Problem - The answer must match the material word for word, with every line included.

Supplied data -
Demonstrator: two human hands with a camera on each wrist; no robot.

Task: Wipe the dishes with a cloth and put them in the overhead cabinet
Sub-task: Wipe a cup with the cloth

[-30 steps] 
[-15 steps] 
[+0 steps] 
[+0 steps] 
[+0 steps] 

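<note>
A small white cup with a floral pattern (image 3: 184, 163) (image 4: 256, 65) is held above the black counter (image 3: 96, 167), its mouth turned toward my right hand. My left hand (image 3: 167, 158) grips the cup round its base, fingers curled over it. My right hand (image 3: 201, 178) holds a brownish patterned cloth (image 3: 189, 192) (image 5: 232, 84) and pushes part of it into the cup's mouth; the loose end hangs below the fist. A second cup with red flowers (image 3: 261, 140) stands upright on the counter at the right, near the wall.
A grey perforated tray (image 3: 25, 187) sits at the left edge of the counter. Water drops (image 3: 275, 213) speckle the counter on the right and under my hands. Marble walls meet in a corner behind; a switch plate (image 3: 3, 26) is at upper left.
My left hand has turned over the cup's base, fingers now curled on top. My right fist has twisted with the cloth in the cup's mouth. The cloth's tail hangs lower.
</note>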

Response -
Demonstrator: two human hands with a camera on each wrist; no robot.

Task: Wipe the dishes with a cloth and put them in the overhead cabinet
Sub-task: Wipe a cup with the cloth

[-30 steps] 
[-15 steps] 
[+0 steps] 
[+0 steps] 
[+0 steps] 

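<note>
A small white cup with a floral pattern (image 3: 184, 163) (image 4: 256, 65) is held above the black counter (image 3: 96, 167), its mouth turned toward my right hand. My left hand (image 3: 167, 158) grips the cup round its base, fingers curled over it. My right hand (image 3: 201, 178) holds a brownish patterned cloth (image 3: 189, 192) (image 5: 232, 84) and pushes part of it into the cup's mouth; the loose end hangs below the fist. A second cup with red flowers (image 3: 261, 140) stands upright on the counter at the right, near the wall.
A grey perforated tray (image 3: 25, 187) sits at the left edge of the counter. Water drops (image 3: 275, 213) speckle the counter on the right and under my hands. Marble walls meet in a corner behind; a switch plate (image 3: 3, 26) is at upper left.
My left hand has turned over the cup's base, fingers now curled on top. My right fist has twisted with the cloth in the cup's mouth. The cloth's tail hangs lower.
</note>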

That finishes the exercise.